**TASK DIRECTIONS**
Scanning the entries below, copy every line that contains the word "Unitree".

Records from a data source:
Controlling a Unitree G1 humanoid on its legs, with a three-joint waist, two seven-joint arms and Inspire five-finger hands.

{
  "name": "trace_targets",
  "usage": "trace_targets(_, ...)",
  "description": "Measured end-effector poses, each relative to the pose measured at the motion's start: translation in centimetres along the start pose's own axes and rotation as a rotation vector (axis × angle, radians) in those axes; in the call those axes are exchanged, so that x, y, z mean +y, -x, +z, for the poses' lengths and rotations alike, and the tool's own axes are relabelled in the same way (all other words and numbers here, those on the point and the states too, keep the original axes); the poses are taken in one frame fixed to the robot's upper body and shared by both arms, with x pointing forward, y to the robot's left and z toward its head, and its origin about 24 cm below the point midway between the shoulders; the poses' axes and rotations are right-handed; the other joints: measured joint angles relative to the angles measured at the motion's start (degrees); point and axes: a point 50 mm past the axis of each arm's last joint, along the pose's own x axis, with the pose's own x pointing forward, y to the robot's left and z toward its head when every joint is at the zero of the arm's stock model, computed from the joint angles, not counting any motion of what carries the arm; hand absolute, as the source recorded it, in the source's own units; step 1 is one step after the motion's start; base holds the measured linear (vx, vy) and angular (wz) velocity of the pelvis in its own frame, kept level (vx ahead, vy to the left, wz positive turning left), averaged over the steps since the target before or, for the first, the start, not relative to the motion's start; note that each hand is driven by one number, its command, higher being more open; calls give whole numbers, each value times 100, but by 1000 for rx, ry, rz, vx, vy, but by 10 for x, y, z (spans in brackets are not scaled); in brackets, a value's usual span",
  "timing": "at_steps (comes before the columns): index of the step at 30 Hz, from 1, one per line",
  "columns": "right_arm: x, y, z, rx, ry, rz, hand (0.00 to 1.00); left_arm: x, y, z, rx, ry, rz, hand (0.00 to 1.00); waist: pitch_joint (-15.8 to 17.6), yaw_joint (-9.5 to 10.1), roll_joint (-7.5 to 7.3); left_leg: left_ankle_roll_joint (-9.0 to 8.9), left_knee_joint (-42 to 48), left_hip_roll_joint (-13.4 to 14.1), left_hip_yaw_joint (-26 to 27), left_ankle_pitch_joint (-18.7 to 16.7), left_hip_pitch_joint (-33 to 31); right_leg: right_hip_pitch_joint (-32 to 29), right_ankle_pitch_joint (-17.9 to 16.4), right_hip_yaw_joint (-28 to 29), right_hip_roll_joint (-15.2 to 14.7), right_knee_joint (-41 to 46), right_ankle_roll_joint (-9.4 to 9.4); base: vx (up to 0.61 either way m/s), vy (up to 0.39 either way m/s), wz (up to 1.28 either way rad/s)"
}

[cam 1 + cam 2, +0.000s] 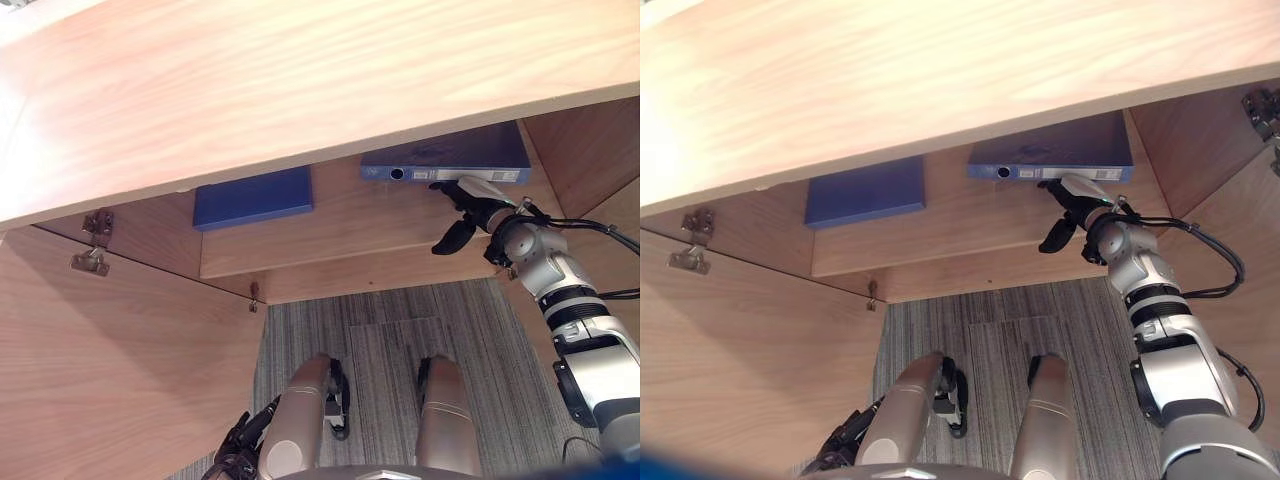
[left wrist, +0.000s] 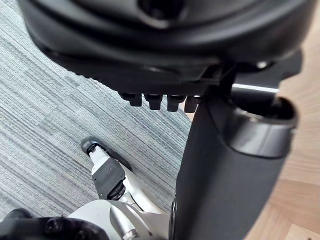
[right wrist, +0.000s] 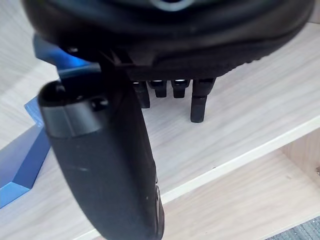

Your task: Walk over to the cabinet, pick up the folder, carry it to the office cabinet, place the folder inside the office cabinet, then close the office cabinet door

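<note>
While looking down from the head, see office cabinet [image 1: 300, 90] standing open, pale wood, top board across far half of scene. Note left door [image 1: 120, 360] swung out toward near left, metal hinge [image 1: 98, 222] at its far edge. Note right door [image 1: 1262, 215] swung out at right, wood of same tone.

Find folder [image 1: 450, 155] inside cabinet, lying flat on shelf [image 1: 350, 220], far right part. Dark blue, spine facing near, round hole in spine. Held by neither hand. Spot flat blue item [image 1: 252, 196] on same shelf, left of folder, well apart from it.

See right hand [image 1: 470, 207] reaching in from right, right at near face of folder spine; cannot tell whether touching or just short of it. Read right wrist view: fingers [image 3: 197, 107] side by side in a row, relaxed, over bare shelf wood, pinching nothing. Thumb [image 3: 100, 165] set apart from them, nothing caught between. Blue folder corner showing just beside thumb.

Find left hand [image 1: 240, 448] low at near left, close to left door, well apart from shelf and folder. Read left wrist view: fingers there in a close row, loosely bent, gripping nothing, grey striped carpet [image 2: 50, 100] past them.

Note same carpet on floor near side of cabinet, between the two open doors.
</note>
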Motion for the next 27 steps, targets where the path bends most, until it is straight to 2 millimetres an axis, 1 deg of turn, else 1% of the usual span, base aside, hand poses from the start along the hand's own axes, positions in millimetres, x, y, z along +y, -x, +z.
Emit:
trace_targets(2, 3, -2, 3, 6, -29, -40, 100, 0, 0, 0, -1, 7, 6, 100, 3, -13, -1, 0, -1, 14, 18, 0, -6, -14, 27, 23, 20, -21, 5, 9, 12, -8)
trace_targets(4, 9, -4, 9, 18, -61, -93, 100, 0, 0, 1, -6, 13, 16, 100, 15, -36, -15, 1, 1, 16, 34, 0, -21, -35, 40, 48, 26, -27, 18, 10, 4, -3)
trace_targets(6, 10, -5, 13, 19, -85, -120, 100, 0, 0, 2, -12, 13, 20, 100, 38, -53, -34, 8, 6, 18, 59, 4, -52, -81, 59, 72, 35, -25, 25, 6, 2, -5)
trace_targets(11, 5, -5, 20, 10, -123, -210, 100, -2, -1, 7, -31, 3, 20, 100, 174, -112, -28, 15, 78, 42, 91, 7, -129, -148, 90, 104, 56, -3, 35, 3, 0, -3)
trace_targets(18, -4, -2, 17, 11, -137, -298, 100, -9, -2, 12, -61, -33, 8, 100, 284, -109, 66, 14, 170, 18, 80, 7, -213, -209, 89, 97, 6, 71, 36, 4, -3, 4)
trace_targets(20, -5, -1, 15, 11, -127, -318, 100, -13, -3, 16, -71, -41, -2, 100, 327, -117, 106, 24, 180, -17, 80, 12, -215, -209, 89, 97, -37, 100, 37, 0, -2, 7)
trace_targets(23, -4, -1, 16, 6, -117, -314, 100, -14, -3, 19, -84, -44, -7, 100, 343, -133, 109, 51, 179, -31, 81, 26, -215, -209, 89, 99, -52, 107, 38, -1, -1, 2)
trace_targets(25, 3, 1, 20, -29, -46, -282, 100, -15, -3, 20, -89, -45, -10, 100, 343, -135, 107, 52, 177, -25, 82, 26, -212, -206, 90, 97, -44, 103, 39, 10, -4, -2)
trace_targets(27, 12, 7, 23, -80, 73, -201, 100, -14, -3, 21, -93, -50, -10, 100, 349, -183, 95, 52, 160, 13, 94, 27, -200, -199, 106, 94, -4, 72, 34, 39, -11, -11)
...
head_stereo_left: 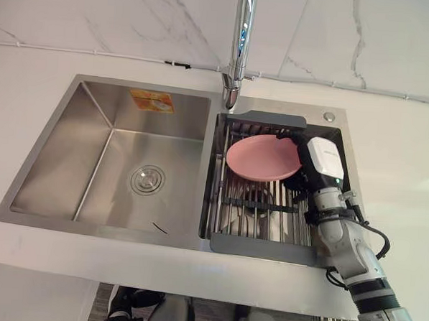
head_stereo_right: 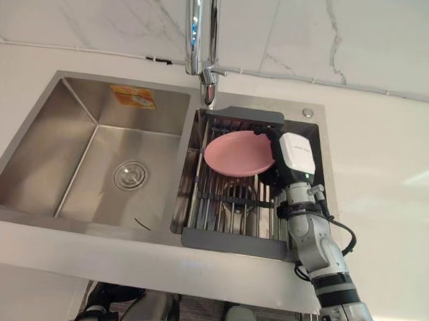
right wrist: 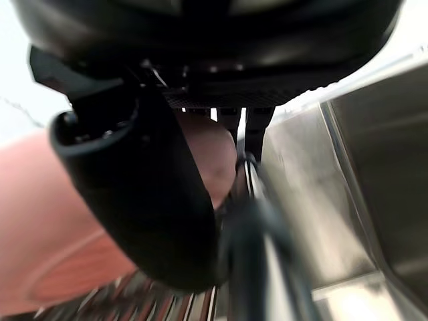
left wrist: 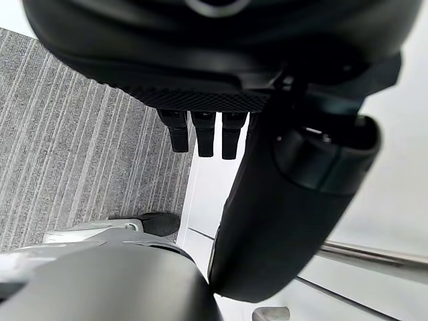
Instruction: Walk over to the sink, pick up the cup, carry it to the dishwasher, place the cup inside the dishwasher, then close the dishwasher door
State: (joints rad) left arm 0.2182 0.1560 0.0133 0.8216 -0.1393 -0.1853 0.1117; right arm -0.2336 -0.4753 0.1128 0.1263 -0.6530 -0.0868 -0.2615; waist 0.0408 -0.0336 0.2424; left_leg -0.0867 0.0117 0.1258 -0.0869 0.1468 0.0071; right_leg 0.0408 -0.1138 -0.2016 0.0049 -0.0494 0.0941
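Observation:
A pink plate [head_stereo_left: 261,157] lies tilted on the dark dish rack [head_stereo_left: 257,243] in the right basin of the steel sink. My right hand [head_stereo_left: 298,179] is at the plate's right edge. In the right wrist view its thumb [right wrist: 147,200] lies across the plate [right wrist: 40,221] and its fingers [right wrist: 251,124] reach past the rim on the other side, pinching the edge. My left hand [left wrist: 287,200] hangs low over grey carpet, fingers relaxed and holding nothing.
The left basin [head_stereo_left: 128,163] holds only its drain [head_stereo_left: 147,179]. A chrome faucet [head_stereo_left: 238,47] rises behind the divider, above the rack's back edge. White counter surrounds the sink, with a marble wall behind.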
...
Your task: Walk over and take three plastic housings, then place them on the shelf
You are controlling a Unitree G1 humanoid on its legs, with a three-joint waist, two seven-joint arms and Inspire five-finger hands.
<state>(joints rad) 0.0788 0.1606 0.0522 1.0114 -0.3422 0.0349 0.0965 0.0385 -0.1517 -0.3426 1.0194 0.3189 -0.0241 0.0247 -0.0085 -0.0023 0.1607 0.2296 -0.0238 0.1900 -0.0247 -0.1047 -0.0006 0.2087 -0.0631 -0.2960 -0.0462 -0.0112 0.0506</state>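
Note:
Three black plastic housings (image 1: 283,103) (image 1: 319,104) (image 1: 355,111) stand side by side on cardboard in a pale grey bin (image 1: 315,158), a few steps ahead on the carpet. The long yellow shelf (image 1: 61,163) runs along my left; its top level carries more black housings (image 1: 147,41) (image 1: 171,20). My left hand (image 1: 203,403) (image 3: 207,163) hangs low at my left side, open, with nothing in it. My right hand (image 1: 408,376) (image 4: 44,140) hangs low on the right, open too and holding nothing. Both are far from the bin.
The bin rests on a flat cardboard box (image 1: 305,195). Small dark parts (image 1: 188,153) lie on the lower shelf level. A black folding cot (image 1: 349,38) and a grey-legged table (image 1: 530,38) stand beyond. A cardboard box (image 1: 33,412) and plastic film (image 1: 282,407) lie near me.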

**EXERCISE OUTPUT**
Controlling a Unitree G1 humanoid on its legs, with a three-joint waist, two seven-joint arms and Inspire five-finger hands.
You are controlling a Unitree G1 humanoid on its legs, with a three-joint waist, two seven-joint arms and Inspire five-finger hands.

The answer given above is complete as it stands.